■ Exercise goal: Exactly the lines below starting at the line with "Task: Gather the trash" and ending at the line with "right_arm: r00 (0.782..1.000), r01" are wanted, with both ends included. Leave out the pictures and add no other lines.

[Records contained in a dataset]
——————————

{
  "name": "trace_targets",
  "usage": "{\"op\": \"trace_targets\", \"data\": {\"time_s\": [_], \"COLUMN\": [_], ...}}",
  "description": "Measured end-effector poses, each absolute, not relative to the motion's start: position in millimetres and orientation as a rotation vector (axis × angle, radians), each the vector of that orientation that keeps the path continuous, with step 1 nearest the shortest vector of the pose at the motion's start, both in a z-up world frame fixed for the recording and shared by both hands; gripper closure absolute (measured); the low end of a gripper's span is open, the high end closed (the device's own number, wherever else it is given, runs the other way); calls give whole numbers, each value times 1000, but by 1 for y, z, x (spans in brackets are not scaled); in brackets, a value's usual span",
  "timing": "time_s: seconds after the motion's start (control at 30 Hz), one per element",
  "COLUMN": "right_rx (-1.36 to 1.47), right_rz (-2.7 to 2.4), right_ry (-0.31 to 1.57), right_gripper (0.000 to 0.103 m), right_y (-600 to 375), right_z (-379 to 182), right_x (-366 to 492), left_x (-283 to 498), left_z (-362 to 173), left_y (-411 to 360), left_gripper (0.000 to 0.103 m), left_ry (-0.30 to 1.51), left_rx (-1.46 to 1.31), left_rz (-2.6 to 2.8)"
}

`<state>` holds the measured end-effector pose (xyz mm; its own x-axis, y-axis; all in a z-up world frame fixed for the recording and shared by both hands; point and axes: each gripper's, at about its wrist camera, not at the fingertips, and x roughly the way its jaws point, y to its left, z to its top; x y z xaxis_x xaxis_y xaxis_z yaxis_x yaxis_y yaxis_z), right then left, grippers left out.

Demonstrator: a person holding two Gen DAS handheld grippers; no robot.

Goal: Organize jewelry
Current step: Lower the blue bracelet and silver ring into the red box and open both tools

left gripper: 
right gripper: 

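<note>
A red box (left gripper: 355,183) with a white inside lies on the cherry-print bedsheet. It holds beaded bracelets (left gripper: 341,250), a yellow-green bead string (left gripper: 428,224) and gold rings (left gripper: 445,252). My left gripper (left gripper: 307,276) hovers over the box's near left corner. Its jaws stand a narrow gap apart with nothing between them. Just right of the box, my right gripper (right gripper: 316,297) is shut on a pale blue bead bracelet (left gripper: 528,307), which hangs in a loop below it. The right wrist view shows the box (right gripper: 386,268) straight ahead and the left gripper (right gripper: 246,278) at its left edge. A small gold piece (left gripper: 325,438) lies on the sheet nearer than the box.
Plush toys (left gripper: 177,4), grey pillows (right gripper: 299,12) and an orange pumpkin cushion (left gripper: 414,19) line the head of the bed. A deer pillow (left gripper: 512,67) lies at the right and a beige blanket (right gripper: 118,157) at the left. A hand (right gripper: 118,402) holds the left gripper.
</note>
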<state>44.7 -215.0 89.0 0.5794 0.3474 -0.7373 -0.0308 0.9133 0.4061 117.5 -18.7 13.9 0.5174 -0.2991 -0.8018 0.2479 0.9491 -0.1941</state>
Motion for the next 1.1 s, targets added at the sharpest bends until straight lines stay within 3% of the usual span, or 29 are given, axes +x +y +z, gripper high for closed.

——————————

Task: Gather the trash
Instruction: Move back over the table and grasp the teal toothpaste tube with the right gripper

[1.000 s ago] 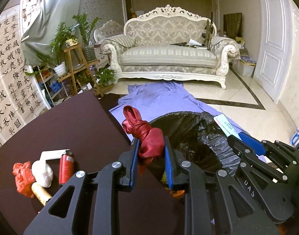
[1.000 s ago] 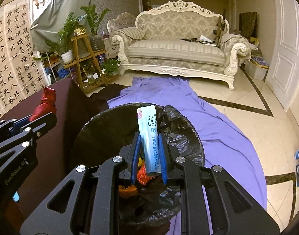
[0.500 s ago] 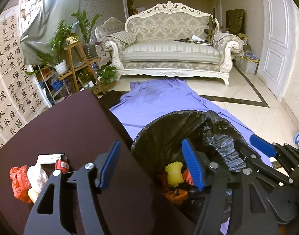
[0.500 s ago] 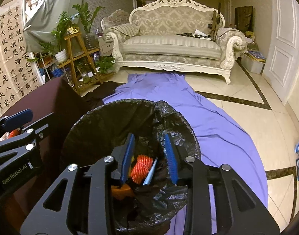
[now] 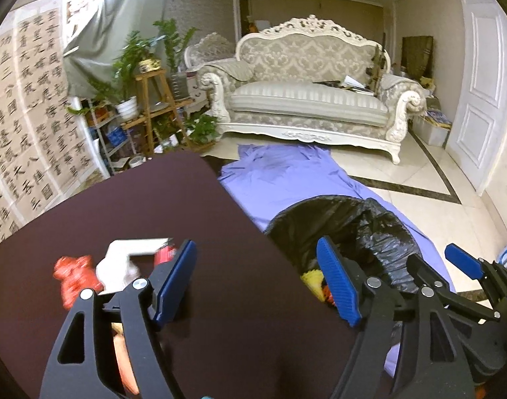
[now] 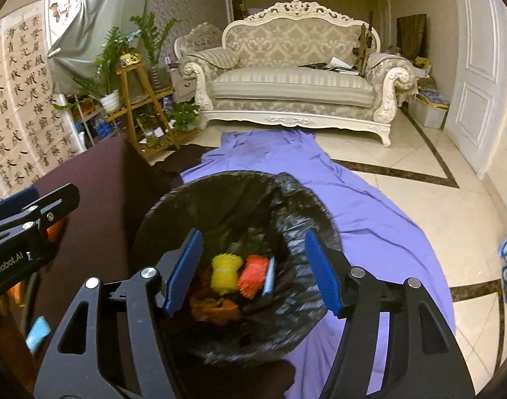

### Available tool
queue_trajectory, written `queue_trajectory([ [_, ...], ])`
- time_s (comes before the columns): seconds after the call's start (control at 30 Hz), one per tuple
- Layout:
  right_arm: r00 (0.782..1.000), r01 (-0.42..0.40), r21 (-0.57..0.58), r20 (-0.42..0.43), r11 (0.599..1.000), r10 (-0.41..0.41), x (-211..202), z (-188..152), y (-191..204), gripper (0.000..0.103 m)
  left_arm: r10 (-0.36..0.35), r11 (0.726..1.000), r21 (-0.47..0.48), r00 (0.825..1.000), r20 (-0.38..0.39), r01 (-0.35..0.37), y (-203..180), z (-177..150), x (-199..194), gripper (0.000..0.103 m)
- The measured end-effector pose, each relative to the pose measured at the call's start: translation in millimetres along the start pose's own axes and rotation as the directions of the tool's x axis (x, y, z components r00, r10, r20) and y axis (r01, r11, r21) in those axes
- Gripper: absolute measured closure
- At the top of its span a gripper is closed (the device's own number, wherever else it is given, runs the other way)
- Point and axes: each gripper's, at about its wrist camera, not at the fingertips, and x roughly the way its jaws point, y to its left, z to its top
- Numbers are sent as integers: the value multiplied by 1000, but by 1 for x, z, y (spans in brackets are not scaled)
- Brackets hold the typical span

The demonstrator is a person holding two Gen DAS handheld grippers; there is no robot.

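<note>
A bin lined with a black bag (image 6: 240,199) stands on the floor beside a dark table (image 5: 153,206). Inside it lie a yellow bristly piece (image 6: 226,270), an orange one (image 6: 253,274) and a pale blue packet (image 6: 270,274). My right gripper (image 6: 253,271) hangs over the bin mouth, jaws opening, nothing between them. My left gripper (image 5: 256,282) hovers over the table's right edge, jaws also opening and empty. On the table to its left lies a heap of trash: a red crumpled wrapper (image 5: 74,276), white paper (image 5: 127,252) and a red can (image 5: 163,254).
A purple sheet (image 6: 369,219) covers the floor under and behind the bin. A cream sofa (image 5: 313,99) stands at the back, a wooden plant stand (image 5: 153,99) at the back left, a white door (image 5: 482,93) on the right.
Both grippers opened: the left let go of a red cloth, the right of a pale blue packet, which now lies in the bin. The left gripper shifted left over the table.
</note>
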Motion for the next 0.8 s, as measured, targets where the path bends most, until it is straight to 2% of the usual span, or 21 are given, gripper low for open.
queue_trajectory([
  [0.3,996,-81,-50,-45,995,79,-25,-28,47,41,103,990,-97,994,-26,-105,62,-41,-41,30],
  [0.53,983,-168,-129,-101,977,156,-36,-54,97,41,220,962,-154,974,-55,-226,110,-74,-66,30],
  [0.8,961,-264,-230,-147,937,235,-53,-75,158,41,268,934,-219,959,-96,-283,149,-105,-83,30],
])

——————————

■ Your response:
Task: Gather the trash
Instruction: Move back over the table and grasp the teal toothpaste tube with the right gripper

[1.000 s ago] 
[1.000 s ago] 
[0.500 s ago] 
[0.500 s ago] 
[now] 
[now] 

### Available tool
queue_trajectory, written `queue_trajectory([ [_, ...], ])`
- time_s (comes before the columns): seconds after the call's start (control at 30 Hz), one per tuple
- Layout:
  right_arm: r00 (0.782..1.000), r01 (-0.42..0.40), r21 (-0.57..0.58), r20 (-0.42..0.43), r11 (0.599..1.000), r10 (-0.41..0.41), x (-211..202), z (-188..152), y (-191..204), gripper (0.000..0.103 m)

Thus the exercise is complete.